• _Try it_:
When you return the data, keep each character exactly as it appears.

• _The records_:
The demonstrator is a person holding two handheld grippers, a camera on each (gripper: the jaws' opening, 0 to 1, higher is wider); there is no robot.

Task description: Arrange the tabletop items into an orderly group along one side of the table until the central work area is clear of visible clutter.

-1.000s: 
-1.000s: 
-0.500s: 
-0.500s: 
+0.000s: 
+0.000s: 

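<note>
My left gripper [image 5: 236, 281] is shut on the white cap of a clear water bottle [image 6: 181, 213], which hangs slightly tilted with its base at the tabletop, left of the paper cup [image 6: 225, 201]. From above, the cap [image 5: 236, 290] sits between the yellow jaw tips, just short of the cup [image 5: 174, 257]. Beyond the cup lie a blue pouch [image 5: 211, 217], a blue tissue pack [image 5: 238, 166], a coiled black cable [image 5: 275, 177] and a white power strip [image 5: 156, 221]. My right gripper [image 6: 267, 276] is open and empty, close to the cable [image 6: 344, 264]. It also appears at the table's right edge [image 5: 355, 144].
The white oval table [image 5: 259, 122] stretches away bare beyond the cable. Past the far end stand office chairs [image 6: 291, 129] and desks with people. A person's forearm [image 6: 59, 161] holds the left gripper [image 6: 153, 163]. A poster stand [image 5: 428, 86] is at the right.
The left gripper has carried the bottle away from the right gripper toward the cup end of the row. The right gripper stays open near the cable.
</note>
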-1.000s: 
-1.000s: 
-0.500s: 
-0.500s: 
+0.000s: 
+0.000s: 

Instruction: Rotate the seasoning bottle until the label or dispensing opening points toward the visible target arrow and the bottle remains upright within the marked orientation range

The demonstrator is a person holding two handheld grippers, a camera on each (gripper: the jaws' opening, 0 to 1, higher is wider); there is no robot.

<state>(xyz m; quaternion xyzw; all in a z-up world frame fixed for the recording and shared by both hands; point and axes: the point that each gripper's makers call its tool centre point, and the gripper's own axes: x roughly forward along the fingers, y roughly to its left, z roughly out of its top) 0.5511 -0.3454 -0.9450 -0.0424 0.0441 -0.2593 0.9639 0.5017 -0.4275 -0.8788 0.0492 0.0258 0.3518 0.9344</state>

• _Exercise output_:
The demonstrator is a person holding two handheld grippers, a camera on each (gripper: the jaws' opening, 0 to 1, higher is wider); there is no robot.

Task description: Arrange the tabletop items into an orderly group along one side of the table until the central work area is clear of visible clutter.

-1.000s: 
-1.000s: 
-0.500s: 
-0.500s: 
+0.000s: 
+0.000s: 

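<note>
My left gripper [image 5: 236, 281] is shut on the white cap of a clear water bottle [image 6: 181, 213], which hangs slightly tilted with its base at the tabletop, left of the paper cup [image 6: 225, 201]. From above, the cap [image 5: 236, 290] sits between the yellow jaw tips, just short of the cup [image 5: 174, 257]. Beyond the cup lie a blue pouch [image 5: 211, 217], a blue tissue pack [image 5: 238, 166], a coiled black cable [image 5: 275, 177] and a white power strip [image 5: 156, 221]. My right gripper [image 6: 267, 276] is open and empty, close to the cable [image 6: 344, 264]. It also appears at the table's right edge [image 5: 355, 144].
The white oval table [image 5: 259, 122] stretches away bare beyond the cable. Past the far end stand office chairs [image 6: 291, 129] and desks with people. A person's forearm [image 6: 59, 161] holds the left gripper [image 6: 153, 163]. A poster stand [image 5: 428, 86] is at the right.
The left gripper has carried the bottle away from the right gripper toward the cup end of the row. The right gripper stays open near the cable.
</note>
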-1.000s: 
-1.000s: 
-0.500s: 
-0.500s: 
+0.000s: 
+0.000s: 

Instruction: Rotate the seasoning bottle until the label or dispensing opening points toward the visible target arrow and the bottle remains upright within the marked orientation range

The demonstrator is a person holding two handheld grippers, a camera on each (gripper: the jaws' opening, 0 to 1, higher is wider); there is no robot.

<state>(xyz m; quaternion xyzw; all in a z-up world frame fixed for the recording and shared by both hands; point and axes: the point that each gripper's makers call its tool centre point, and the gripper's own axes: x roughly forward along the fingers, y roughly to its left, z roughly out of its top) 0.5511 -0.3454 -0.9450 -0.0424 0.0441 -0.2593 0.9639 0.5017 -0.4275 -0.8788 0.0492 0.0258 0.3518 0.9344</state>

The exercise is done.